Custom made inclusion bodies: impact of classical process parameters and physiological parameters on inclusion body quality attributes.

BACKGROUND

The bacterium E. coli is a major host for recombinant protein production of non-glycosylated products. Depending on the expression strategy, the recombinant protein can be located intracellularly. In many cases the formation of inclusion bodies (IBs), protein aggregates inside of the cytoplasm of the cell, is favored in order to achieve high productivities and to cope with toxic products. However, subsequent downstream processing, including homogenization of the cells, centrifugation or solubilization of the IBs, is prone to variable process performance or can be characterized by low extraction yields as published elsewhere. It is hypothesized that variations in IB quality attributes (QA) are responsible for those effects and that such attributes can be controlled by upstream process conditions. This contribution is aimed at analyzing how standard process parameters, such as pH and temperature (T) as well as different controlled levels of physiological parameters, such as specific substrate uptake rates, can vary IB quality attributes.

RESULTS

Classical process parameters like pH and T influence the expression of analyzed IB. The effect on the three QAs titer, size and purity could be successfully revealed. The developed data driven model showed that low temperatures and low pH are favorable for the expression of the two tested industrially relevant proteins. Based on this knowledge, physiological control using specific substrate feeding rate (of glucose) q is altered and the impact is tested for one protein.

CONCLUSIONS

Time dependent monitoring of IB QA-titer, purity, IB bead size-showed a dependence on classical process parameters pH and temperature.
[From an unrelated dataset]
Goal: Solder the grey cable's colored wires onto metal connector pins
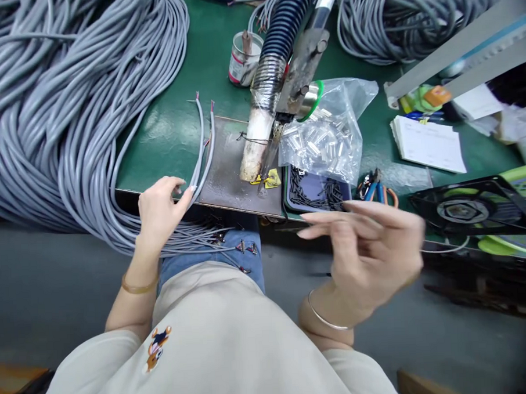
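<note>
My left hand [161, 206] is at the table's front edge, its fingers curled and a gap between index finger and thumb. The thumb tip lies against two grey cables [205, 150], whose stripped ends show thin coloured wires. On the right, my right hand [370, 247] is raised in front of the table, blurred by motion. Its fore fingers point left with the thumb close under them; whether something thin is between them I cannot make out. Behind its fingertips sits a tray of small black pieces [317, 191]. Over my lap hang cable ends with small metal connectors [246, 247].
A big heap of grey cables [79, 94] covers the left side. A ribbed black hose [288, 27] and metal clamp reach down over a metal plate [226, 164]. Nearby are a plastic bag of metal parts [325, 136], pliers [373, 189], a paper stack [428, 143] and a black fan [468, 208].
</note>
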The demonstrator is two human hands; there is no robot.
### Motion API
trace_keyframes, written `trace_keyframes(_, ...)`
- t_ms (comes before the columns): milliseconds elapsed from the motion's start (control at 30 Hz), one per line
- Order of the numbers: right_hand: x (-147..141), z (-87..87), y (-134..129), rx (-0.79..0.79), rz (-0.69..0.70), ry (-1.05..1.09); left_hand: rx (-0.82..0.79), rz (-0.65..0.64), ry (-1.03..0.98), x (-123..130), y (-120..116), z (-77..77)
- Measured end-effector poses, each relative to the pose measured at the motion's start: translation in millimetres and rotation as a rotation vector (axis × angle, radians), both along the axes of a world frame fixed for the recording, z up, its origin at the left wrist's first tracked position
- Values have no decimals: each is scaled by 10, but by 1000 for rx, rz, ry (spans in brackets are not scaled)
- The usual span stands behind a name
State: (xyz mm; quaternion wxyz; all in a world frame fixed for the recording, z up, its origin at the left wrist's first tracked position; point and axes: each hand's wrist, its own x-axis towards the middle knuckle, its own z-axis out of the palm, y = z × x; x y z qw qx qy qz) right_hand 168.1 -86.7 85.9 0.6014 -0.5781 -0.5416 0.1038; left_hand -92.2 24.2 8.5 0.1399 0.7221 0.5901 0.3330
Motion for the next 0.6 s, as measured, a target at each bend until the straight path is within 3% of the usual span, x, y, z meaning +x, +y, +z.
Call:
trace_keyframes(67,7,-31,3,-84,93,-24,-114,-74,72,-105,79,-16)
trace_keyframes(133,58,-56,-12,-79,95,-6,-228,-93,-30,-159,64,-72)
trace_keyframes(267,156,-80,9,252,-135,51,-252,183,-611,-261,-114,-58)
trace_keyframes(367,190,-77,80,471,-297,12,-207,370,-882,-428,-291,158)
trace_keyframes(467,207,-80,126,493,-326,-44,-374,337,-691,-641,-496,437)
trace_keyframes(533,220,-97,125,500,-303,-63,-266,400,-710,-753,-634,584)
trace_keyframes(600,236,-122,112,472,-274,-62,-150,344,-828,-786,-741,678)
These findings are confirmed using a second industrially relevant strain. Optimized process conditions for pH and temperature were used to determine dependence on the physiological parameters, the specific substrate uptake rate (q). Higher q were shown to have a strong influence on the analyzed IB QAs and drastically increase the titer and purity in early time stages. We therefore present a novel approach to modulate-time dependently-quality attributes in upstream processing to enable robust downstream processing.